Work to complete :: Please print the entries below exactly, from the line with "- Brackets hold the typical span" through the line with "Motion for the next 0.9", including both of those lines and leaving out all others.

────────────────────────────────────────

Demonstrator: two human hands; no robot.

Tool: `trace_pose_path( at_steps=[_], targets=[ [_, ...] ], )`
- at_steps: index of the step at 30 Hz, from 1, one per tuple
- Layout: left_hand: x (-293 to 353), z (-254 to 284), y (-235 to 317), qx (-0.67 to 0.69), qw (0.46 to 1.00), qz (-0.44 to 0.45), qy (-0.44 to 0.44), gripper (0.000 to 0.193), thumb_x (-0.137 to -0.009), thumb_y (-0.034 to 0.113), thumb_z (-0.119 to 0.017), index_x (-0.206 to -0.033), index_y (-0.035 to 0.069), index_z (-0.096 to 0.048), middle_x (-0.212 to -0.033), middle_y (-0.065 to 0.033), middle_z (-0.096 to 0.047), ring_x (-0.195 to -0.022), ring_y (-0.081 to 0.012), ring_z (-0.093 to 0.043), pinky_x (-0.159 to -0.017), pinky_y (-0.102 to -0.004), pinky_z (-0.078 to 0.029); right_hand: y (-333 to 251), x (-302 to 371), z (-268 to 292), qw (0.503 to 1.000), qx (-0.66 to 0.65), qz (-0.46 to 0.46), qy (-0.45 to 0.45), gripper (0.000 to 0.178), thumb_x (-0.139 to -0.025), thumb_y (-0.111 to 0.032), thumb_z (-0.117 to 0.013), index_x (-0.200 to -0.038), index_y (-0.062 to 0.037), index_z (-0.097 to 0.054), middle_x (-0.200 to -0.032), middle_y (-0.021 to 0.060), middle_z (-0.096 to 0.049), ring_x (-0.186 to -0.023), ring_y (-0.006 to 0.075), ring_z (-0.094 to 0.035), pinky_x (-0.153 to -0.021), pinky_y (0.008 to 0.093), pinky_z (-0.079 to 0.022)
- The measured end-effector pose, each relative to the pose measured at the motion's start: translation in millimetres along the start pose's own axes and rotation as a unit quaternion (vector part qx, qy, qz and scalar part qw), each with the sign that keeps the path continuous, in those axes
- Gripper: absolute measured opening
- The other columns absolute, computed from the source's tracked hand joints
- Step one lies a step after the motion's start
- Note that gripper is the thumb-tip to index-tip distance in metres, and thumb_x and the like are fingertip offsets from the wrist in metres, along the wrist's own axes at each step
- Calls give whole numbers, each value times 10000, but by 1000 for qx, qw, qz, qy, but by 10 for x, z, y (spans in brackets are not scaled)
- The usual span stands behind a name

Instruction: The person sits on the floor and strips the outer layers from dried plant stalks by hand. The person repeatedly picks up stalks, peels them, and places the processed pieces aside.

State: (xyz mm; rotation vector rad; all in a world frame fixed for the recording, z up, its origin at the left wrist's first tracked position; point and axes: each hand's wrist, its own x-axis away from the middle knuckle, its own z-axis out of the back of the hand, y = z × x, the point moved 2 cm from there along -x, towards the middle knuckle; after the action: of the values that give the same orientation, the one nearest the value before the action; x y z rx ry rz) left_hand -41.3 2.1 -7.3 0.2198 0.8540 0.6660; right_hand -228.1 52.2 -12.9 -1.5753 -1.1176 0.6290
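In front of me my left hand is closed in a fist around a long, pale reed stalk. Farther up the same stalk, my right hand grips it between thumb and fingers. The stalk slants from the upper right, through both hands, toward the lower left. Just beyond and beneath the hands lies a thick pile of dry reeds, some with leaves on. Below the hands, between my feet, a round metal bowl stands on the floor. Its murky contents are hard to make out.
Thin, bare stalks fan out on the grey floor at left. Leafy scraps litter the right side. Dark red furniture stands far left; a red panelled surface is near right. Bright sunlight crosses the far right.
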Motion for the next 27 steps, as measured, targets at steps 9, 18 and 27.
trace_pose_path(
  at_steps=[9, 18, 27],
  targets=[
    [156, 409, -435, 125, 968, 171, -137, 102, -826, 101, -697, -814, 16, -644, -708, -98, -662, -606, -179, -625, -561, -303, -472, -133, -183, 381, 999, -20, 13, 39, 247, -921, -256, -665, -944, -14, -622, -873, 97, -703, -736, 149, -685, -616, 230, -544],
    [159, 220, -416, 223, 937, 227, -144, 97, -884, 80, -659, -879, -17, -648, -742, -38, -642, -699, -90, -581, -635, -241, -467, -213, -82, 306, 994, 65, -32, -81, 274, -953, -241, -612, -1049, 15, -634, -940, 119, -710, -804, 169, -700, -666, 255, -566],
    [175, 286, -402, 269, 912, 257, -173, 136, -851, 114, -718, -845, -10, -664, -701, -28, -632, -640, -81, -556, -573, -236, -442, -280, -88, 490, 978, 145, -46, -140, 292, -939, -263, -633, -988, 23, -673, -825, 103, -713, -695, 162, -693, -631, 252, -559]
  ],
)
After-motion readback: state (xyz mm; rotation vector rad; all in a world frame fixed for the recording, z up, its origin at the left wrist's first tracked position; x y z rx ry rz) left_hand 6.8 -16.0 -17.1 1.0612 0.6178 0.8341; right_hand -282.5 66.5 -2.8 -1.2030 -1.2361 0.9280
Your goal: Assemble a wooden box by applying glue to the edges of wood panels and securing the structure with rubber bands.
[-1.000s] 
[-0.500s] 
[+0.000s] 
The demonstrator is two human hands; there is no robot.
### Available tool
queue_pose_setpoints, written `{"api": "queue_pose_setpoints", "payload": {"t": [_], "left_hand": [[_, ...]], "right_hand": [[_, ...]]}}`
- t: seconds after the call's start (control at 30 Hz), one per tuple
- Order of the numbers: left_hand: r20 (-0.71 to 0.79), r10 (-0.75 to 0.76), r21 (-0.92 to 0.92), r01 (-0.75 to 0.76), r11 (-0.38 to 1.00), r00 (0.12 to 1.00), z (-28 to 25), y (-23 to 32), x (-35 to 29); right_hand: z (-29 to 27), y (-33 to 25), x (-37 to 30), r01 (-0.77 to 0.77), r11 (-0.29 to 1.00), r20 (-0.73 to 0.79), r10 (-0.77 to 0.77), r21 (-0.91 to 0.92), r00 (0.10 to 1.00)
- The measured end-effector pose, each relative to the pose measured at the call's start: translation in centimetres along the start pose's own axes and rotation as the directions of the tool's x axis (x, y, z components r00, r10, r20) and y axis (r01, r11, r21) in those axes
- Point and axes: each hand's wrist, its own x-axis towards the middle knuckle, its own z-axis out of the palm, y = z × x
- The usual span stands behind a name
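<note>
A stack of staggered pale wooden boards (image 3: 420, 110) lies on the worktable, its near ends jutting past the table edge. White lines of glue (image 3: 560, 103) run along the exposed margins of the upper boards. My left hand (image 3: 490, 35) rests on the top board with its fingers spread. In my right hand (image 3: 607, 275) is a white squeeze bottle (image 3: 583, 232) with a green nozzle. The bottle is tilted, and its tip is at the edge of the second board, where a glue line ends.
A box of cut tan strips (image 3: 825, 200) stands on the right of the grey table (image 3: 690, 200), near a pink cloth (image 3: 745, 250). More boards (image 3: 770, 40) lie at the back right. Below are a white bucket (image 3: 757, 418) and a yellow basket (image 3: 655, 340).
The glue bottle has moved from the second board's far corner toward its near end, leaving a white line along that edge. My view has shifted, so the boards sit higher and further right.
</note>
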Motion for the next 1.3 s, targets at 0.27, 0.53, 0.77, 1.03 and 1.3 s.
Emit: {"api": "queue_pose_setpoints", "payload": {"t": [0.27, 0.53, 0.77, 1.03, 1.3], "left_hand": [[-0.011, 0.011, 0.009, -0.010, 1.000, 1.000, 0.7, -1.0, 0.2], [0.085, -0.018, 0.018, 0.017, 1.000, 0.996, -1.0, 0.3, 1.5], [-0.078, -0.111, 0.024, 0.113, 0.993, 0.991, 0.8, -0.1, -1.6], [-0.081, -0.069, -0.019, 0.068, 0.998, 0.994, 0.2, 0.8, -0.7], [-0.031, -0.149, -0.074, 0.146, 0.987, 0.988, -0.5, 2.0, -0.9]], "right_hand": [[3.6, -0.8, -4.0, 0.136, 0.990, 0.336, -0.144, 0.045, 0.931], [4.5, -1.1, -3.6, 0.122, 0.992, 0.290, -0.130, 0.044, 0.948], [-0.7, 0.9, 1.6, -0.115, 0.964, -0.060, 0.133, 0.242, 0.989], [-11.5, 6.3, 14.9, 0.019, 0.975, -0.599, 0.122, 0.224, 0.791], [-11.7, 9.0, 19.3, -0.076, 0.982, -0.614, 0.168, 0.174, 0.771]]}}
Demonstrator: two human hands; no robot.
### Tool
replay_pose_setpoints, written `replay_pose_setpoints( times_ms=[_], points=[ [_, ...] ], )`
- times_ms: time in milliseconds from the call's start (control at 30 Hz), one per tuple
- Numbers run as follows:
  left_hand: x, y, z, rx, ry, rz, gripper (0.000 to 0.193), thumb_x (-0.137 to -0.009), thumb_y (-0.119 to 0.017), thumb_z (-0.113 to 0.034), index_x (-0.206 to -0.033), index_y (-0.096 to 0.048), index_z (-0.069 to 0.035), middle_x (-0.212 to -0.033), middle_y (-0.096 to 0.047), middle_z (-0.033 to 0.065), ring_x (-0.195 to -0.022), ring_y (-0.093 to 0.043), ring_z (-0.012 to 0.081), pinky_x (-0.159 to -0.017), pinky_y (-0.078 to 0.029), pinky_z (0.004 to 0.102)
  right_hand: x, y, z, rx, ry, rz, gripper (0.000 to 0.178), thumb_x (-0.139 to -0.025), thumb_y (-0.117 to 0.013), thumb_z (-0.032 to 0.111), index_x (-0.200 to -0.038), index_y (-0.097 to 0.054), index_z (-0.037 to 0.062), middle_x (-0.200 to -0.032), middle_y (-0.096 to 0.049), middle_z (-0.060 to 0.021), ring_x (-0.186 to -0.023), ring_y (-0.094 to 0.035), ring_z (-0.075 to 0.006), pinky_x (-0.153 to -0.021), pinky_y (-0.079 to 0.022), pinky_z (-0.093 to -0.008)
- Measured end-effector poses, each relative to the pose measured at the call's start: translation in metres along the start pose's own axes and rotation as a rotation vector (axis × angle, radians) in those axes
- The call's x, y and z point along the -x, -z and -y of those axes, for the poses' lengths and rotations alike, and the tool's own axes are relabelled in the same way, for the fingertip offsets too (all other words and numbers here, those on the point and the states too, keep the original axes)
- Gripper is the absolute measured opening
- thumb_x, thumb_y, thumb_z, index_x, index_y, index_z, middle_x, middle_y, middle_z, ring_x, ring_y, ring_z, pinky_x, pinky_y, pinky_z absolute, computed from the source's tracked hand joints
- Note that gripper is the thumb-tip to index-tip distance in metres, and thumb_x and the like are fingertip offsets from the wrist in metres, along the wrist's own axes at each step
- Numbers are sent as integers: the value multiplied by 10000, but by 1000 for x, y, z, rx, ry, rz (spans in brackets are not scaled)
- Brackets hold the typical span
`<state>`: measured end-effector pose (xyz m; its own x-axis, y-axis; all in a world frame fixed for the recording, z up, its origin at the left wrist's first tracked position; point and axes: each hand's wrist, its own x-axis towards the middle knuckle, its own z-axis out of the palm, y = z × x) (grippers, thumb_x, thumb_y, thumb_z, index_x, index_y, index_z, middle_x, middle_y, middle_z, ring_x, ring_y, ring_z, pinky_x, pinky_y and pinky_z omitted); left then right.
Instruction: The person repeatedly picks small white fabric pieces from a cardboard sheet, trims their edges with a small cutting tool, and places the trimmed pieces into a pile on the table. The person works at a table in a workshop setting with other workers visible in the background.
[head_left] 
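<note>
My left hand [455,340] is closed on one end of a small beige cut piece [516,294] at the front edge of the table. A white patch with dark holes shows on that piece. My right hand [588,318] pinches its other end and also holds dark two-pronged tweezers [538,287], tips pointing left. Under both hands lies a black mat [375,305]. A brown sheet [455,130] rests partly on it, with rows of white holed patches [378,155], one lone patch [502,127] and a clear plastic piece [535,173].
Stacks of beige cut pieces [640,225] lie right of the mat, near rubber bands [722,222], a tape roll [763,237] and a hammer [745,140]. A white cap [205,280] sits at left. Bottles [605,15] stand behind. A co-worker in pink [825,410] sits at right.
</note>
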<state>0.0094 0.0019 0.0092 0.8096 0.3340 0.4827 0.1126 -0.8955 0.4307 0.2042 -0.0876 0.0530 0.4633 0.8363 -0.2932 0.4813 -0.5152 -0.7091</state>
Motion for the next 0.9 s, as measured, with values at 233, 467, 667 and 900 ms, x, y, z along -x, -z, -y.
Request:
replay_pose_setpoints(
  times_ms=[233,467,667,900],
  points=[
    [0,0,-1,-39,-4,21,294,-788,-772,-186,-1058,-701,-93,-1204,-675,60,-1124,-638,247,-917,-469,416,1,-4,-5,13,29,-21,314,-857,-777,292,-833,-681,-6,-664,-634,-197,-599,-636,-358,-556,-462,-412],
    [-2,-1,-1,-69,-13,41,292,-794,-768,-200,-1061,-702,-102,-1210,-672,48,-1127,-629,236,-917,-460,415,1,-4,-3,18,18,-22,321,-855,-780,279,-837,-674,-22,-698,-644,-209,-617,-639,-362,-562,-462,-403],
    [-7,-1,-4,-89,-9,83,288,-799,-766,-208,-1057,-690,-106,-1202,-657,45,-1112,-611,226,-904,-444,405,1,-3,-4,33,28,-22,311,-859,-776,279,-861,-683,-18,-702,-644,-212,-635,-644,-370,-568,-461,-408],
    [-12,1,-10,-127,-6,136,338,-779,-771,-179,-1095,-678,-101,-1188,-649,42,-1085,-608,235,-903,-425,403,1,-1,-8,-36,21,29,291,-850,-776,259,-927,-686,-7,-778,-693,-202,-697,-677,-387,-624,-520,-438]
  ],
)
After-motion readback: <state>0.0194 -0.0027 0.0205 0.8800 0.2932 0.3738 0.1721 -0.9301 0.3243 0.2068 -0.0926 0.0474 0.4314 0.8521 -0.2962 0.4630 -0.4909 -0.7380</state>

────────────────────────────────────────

Result for this task ::
- Brackets hold the typical span
`<state>`: measured end-effector pose (xyz m; its own x-axis, y-axis; all in a world frame fixed for the recording, z up, its origin at the left wrist's first tracked position; point and axes: each hand's wrist, its own x-axis towards the middle knuckle, its own z-axis out of the palm, y = z × x) (grippers, thumb_x, thumb_y, thumb_z, index_x, index_y, index_z, middle_x, middle_y, middle_z, ring_x, ring_y, ring_z, pinky_x, pinky_y and pinky_z omitted); left then right.
Instruction: The person repeatedly picks small white fabric pieces from a cardboard sheet, trims their edges with a small cutting tool, and places the trimmed pieces into a pile on the table. The person works at a table in a workshop setting with other workers visible in the background.
[head_left] 
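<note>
My left hand [455,340] is closed on one end of a small beige cut piece [516,294] at the front edge of the table. A white patch with dark holes shows on that piece. My right hand [588,318] pinches its other end and also holds dark two-pronged tweezers [538,287], tips pointing left. Under both hands lies a black mat [375,305]. A brown sheet [455,130] rests partly on it, with rows of white holed patches [378,155], one lone patch [502,127] and a clear plastic piece [535,173].
Stacks of beige cut pieces [640,225] lie right of the mat, near rubber bands [722,222], a tape roll [763,237] and a hammer [745,140]. A white cap [205,280] sits at left. Bottles [605,15] stand behind. A co-worker in pink [825,410] sits at right.
</note>
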<state>0.0094 0.0019 0.0092 0.8096 0.3340 0.4827 0.1126 -0.8955 0.4307 0.2042 -0.0876 0.0530 0.4633 0.8363 -0.2932 0.4813 -0.5152 -0.7091</state>
Motion for the next 0.9 s, as measured, with values at 233, 467, 667 and 900 ms, x, y, z along -x, -z, -y.

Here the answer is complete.